Originally created by: *anonymous
Originally created by: v.villenave
The following code (which basically amounts to what showLastLength does, as inspired by issue 1173) produces a segfault:
\version "2.13.36"
<<
{
\time 3/4
\set Score.skipBars = ##t
% permuting the two following lines fixes the problem.
a4 a a
[r2].*2
}
\\
{
\set Score.skipTypesetting = ##t
s2. s4
\set Score.skipTypesetting = ##f
}
>>
This looks like a serious problem, and probably requires to modify the Timing translator (possibly introducing a new property) or the Score engraver.
Originally posted by: percival.music.ca@gmail.com
why a new property? Can't you have a check in the Timing translator that says "if Score.skipBars is set, give the user an error message and then quit" ?
The goal is not to produce output. The goal is just to quit gracefully.
Originally posted by: pnorcks@gmail.com
I don't know how to fix this right now, but I'll attach the backtrace for the segfault.
Originally posted by: percival.music.ca@gmail.com
Here's a not-serious patch to avoid the crash. Note that I haven't used the proper way to quit, and probably shouldn't be using programmer_error() anyway.
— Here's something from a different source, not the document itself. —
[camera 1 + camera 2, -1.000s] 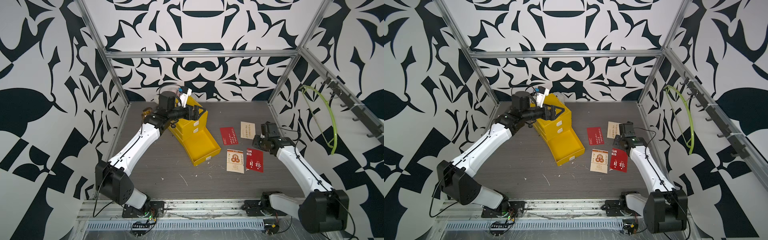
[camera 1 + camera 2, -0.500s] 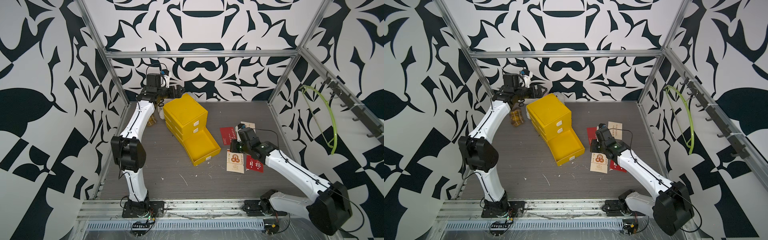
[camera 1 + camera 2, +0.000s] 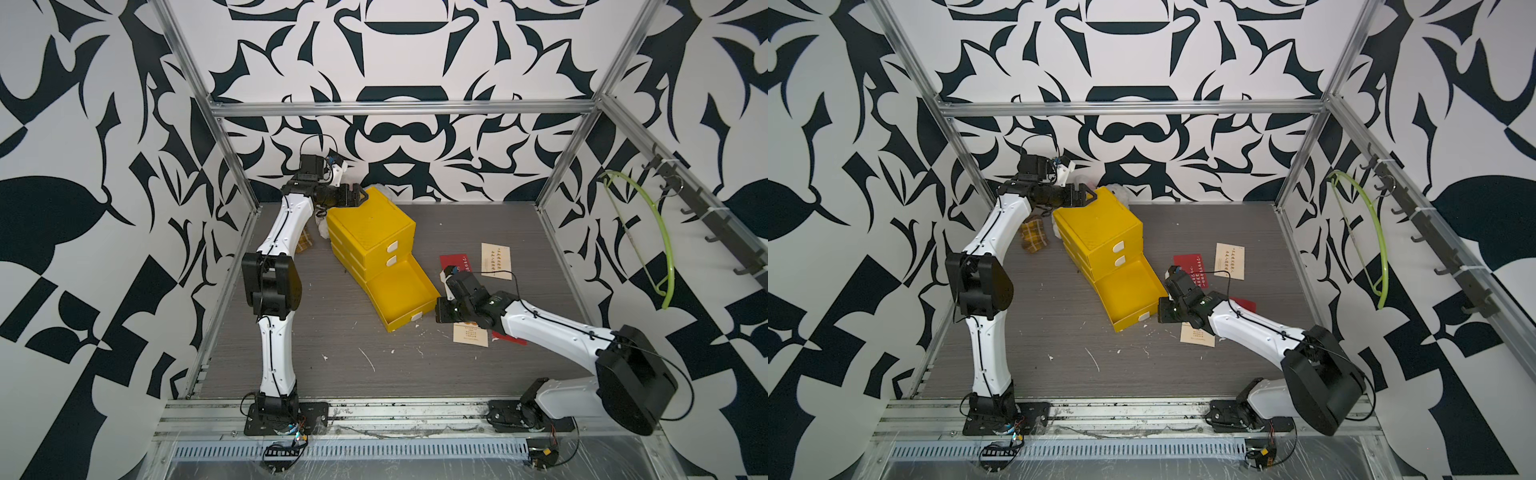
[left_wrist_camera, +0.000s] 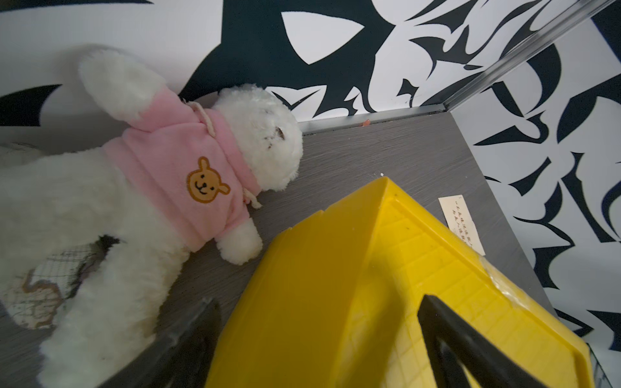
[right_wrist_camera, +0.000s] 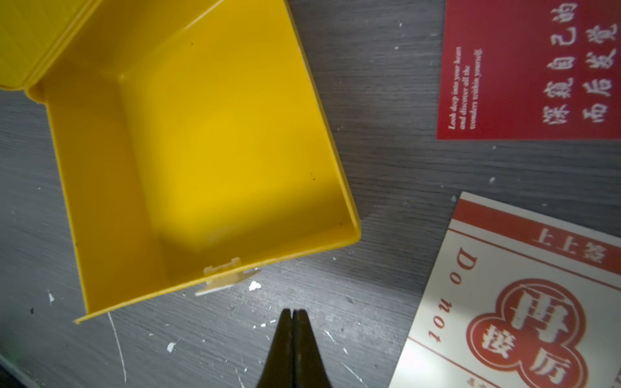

The point of this is just to move development to the next stage:
- either figure out why centered_on_object(NULL, a) is called with a null pointer, or
- decide we don't care, and just write a nice "bailing" message (and quit with the appropriate function, which is probably not exit(1)).
diff --git a/lily/self-alignment-interface.cc b/lily/self-alignment-interface.cc
index e339e80..615c732 100644
--- a/lily/self-alignment-interface.cc
+++ b/lily/self-alignment-interface.cc
@@ -66,6 +66,11 @@ Self_alignment_interface::aligned_on_self (Grob *me, Axis a,
SCM
Self_alignment_interface::centered_on_object (Grob *him, Axis a)
{
+ if (him == NULL) {
+ programming_error ("Do not have an object to center on!");
+ programming_error ("(quitting, despite the next message you see. :)");
+ exit (1);
+ }
return scm_from_double (robust_relative_extent (him, him, a).center ());
}
Originally posted by: percival.music.ca@gmail.com
Another option would be to add a null pointer check to
lily/grob.cc
line 786
robust_relative_extent (Grob *me, Grob *refpoint, Axis a)
and return an empty Interval if me == 0. Given the "robust" name, it might make sense to put the check there, rather than self_alignment_interface.
Originally posted by: percival.music.ca@gmail.com
A bit more data: in the crash-case, grob-property.cc internal_get_property() calls internal_get_property_data () with minimum-X-extent, and receives the answer of
()
I'm guessing that at some other place, it tries to add up these values, and can't handle adding 0.0 and ().
I see two options:
1) make
Grob::internal_get_property_data (SCM sym) const
not return a () when looking up minimum-X-extent in this case.
2) robustify the addition such that it automatically treats () as a 0.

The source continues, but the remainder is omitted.